The histone proteins have a flexible N-terminal tail extending out from the nucleosome. These histone tails are often subjected to post-translational modifications such as acetylation, methylation, phosphorylation, and ubiquitination. Particular combinations of these modifications form “histone codes” that influence the chromatin folding and tissue-specific gene expression.
Acetylation
The enzyme histone acetyltransferase adds acetyl group to the histones. Another enzyme, histone deacetylase, removes the acetyl group from acetylated histones. The lysine amino acids at position 4 and 9 of N-terminal histone tail are often acetylated and deacetylated. Acetylation increases the negative charge of histones. This weakens the DNA-histone interaction resulting in loosening of chromatin and increased access to DNA. For example, in the erythroid cells, beta-globin gene is associated with acetylated histones that increase its expression. In non-erythroid cells where the gene is inactive, it is found to be associated with nonacetylated histones.
Methylation
The histone tails at the lysine 9 position of histone H3 can be di- or tri-methylated by enzyme histone methyltransferase. This methylation can initiate the binding of nonhistone proteins and increase chromatin compaction. Methylation increases the positive charge on the histones, resulting in increased affinity between negatively charged DNA and histones and higher chromatin compaction. Repressed chromatin, also known as heterochromatin, is highly methylated.
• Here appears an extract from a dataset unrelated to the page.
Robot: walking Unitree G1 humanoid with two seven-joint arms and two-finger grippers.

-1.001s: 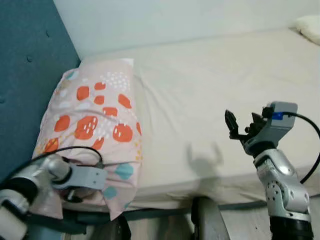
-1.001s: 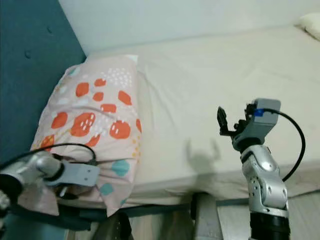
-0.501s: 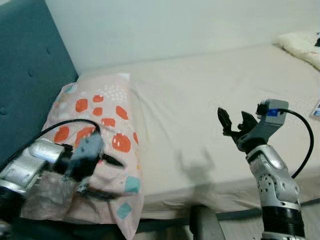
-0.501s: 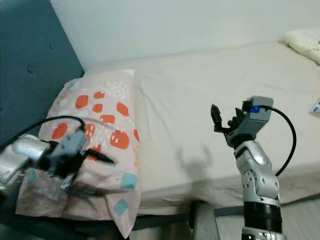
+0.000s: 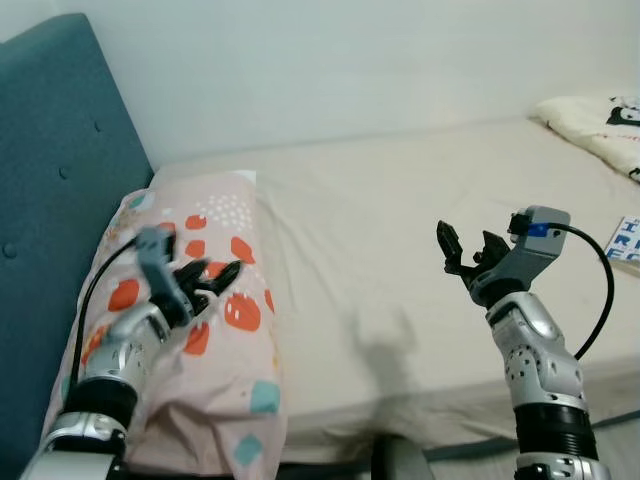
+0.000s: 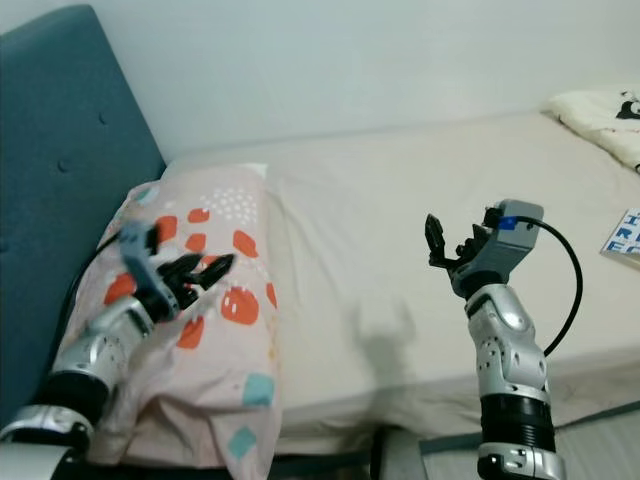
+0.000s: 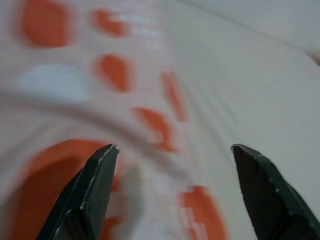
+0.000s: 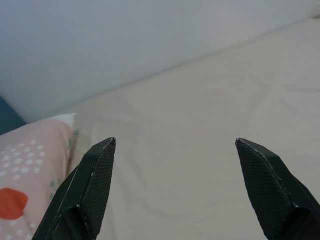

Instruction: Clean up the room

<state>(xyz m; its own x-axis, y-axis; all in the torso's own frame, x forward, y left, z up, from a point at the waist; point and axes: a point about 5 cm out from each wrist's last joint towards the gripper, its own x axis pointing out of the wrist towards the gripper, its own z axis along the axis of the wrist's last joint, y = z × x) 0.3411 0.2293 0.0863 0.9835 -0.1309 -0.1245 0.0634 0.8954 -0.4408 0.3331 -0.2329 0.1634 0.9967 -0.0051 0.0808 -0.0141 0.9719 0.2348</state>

Summary table of histone modifications and their effect on gene expression
Histone modification
Effect on gene expression
Acetylated lysine
Activation
Hypoacetylated lysine
Repression
Phosphorylated serine/threonine
Activation
Methylated arginine
Activation
Methylated lysine
Repression
Ubiquitinylated lysine
Activation/Repression
The histone codes or modifications are epigenetically inherited, meaning these modifications are not genetically coded. Hence, these modifications are faithfully passed on to the next cell during each cell division as an epigenetic memory.